- Try it
For this exercise, output every line of the data as it stands.

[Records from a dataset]
----
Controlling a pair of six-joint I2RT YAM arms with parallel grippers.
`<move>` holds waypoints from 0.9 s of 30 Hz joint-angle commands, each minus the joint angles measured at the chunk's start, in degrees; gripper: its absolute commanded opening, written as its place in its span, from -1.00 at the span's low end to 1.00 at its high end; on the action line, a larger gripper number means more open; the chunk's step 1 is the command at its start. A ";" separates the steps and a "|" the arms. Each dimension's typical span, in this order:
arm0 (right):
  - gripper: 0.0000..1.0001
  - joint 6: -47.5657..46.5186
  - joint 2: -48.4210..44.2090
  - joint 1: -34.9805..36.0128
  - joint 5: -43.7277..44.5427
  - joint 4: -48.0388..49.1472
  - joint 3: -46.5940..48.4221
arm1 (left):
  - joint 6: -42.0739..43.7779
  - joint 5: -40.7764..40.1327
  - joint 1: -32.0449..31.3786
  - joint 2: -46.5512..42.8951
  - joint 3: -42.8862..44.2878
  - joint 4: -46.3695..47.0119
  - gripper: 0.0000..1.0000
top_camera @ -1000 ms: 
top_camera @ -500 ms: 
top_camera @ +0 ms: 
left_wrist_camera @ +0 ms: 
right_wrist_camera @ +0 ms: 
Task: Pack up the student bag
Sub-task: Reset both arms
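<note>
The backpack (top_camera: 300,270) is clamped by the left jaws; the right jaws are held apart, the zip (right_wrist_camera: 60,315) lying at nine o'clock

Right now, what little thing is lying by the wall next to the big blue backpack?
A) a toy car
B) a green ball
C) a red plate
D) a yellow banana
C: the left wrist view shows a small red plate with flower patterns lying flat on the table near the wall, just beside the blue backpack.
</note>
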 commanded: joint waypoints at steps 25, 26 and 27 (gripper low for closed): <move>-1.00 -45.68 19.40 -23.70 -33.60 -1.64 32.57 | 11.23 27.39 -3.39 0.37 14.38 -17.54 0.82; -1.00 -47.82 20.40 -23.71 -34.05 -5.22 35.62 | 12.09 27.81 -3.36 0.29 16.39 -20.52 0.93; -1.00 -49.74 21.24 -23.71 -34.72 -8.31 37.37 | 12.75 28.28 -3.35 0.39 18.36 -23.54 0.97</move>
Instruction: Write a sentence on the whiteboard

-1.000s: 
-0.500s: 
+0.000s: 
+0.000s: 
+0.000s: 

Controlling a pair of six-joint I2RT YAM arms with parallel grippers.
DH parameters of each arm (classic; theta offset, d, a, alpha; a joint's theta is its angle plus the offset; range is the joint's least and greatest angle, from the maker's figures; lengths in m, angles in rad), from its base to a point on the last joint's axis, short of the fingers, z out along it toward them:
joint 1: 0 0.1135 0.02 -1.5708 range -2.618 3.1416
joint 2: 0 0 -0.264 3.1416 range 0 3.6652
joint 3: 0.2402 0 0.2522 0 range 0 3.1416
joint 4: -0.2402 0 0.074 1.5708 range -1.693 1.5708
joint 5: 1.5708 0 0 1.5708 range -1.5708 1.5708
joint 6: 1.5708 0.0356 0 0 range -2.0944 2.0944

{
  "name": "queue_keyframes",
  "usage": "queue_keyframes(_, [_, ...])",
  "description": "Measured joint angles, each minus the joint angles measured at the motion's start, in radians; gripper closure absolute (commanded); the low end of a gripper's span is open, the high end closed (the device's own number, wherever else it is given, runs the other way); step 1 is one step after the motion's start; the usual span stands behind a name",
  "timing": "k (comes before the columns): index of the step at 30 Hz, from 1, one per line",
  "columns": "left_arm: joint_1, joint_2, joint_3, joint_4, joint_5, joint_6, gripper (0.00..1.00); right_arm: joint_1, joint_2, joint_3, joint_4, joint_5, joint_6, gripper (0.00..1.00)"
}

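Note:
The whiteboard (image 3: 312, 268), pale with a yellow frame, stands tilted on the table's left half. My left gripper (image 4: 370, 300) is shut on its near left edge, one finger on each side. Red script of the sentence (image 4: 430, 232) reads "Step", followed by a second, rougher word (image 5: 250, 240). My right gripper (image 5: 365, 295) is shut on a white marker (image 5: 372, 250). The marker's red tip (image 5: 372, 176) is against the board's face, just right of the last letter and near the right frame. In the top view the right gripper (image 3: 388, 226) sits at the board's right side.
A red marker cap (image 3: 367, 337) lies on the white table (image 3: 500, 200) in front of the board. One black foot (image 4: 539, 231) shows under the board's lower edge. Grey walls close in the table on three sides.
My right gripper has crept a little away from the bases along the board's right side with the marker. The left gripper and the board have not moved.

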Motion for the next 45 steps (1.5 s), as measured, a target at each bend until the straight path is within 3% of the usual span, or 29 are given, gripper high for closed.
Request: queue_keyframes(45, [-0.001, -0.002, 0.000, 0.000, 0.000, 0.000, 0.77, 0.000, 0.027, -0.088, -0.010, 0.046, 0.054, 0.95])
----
- Answer to this exercise
Controlling a pair of six-joint I2RT YAM arms with parallel grippers.
`<move>` holds waypoints from 0.9 s of 30 Hz joint-angle commands, each minus the joint angles measured at the chunk's start, in degrees; gripper: its absolute commanded opening, written as its place in its span, from -1.00 at the span's low end to 1.00 at its high end; on the action line, a larger gripper number means more open; the chunk's step 1 is the command at its start. A ";" separates the steps and a "|" the arms. Each dimension's typical span, in this order:
arm0 (right):
  - gripper: 0.0000..1.0001
  - joint 6: -47.5657..46.5186
  - joint 2: -48.4210..44.2090
  - joint 1: -34.9805..36.0128
  - joint 5: -43.7277..44.5427
  - joint 4: -48.0388..49.1472
  - joint 3: -46.5940..48.4221
arm1 (left):
  - joint 6: -42.0739..43.7779
  - joint 5: -40.7764..40.1327
  - joint 1: -32.0449..31.3786
  - joint 2: -46.5512..42.8951
  - joint 3: -42.8862..44.2878
  - joint 4: -46.3695..47.0119
  - gripper: 0.0000..1.0000
top_camera @ -1000 ms: 
top_camera @ -500 ms: 
top_camera @ +0 ms: 
left_wrist_camera @ +0 ms: 
right_wrist_camera @ +0 ms: 
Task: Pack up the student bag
Sub-task: Reset both arms
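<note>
The backpack (top_camera: 300,270) is clamped by the left jaws; the right jaws are held apart, the zip (right_wrist_camera: 60,315) lying at nine o'clock

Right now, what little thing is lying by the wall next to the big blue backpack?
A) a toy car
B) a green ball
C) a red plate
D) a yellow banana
C: the left wrist view shows a small red plate with flower patterns lying flat on the table near the wall, just beside the blue backpack.
</note>
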 commanded: joint waypoints at steps 25, 26 and 27 (gripper low for closed): <move>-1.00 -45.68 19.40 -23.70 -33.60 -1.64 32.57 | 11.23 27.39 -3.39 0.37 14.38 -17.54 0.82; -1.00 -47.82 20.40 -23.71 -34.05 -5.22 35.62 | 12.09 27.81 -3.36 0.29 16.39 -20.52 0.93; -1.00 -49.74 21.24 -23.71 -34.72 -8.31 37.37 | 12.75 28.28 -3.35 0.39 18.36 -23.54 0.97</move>
Instruction: Write a sentence on the whiteboard

-1.000s: 
-0.500s: 
+0.000s: 
+0.000s: 
+0.000s: 

Controlling a pair of six-joint I2RT YAM arms with parallel grippers.
DH parameters of each arm (classic; theta offset, d, a, alpha; a joint's theta is its angle plus the offset; range is the joint's least and greatest angle, from the maker's figures; lengths in m, angles in rad), from its base to a point on the last joint's axis, short of the fingers, z out along it toward them:
joint 1: 0 0.1135 0.02 -1.5708 range -2.618 3.1416
joint 2: 0 0 -0.264 3.1416 range 0 3.6652
joint 3: 0.2402 0 0.2522 0 range 0 3.1416
joint 4: -0.2402 0 0.074 1.5708 range -1.693 1.5708
joint 5: 1.5708 0 0 1.5708 range -1.5708 1.5708
joint 6: 1.5708 0.0356 0 0 range -2.0944 2.0944

{
  "name": "queue_keyframes",
  "usage": "queue_keyframes(_, [_, ...])",
  "description": "Measured joint angles, each minus the joint angles measured at the motion's start, in radians; gripper closure absolute (commanded); the low end of a gripper's span is open, the high end closed (the device's own number, wherever else it is given, runs the other way); step 1 is one step after the motion's start; the usual span stands behind a name",
  "timing": "k (comes before the columns): index of the step at 30 Hz, from 1, one per line",
  "columns": "left_arm: joint_1, joint_2, joint_3, joint_4, joint_5, joint_6, gripper (0.00..1.00); right_arm: joint_1, joint_2, joint_3, joint_4, joint_5, joint_6, gripper (0.00..1.00)"
}

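Note:
The whiteboard (image 3: 312, 268), pale with a yellow frame, stands tilted on the table's left half. My left gripper (image 4: 370, 300) is shut on its near left edge, one finger on each side. Red script of the sentence (image 4: 430, 232) reads "Step", followed by a second, rougher word (image 5: 250, 240). My right gripper (image 5: 365, 295) is shut on a white marker (image 5: 372, 250). The marker's red tip (image 5: 372, 176) is against the board's face, just right of the last letter and near the right frame. In the top view the right gripper (image 3: 388, 226) sits at the board's right side.
A red marker cap (image 3: 367, 337) lies on the white table (image 3: 500, 200) in front of the board. One black foot (image 4: 539, 231) shows under the board's lower edge. Grey walls close in the table on three sides.
My right gripper has crept a little away from the bases along the board's right side with the marker. The left gripper and the board have not moved.
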
Motion for the next 45 steps (1.5 s), as measured, a target at each bend until the straight path is within 3% of the usual span, or 29 are given, gripper high for closed.
Request: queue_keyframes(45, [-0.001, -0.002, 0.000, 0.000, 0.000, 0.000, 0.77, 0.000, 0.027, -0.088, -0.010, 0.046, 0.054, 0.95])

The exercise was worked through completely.